## WHAT IS EXPECTED
Going line by line through the records below, count those with the word "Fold" and give only the count.

[PROVIDED DATA]

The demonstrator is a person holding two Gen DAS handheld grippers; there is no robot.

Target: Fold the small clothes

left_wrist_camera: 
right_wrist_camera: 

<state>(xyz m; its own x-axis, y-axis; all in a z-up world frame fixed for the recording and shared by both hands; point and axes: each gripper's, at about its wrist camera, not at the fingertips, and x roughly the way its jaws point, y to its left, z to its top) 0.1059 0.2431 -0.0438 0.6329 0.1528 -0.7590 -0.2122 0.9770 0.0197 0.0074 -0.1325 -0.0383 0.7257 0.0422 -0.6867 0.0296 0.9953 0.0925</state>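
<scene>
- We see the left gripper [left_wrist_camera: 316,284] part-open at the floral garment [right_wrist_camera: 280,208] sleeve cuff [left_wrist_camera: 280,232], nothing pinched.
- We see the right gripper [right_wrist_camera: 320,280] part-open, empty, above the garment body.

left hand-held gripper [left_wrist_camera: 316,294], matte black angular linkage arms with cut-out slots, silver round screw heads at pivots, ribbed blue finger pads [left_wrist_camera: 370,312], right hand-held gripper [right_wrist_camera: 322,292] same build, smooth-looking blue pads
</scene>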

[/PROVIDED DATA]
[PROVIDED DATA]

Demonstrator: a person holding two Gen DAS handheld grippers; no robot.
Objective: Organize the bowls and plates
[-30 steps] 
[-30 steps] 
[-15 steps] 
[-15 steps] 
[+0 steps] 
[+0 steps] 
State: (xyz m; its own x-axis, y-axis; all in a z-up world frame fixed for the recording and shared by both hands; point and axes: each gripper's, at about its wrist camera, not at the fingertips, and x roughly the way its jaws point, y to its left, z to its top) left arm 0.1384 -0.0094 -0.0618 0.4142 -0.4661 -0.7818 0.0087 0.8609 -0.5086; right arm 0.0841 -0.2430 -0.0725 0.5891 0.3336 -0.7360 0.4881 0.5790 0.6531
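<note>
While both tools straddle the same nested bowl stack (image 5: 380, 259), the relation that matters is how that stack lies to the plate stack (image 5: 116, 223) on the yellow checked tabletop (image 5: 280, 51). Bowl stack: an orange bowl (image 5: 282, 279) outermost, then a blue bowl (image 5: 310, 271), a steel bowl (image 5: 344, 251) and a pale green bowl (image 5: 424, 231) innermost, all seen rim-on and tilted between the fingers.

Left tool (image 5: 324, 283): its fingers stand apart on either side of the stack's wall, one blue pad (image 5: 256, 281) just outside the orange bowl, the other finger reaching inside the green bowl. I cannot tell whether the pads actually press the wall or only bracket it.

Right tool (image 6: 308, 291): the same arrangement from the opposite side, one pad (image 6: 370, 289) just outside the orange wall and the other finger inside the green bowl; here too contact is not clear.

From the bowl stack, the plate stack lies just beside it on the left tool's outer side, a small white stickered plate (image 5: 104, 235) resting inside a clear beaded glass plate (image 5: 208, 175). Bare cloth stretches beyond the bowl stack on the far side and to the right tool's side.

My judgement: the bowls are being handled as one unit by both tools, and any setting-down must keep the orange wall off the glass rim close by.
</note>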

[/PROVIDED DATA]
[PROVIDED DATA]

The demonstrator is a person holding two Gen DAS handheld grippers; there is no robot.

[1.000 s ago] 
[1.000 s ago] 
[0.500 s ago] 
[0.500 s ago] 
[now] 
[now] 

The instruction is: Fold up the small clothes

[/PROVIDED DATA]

## PROBLEM SOLUTION
2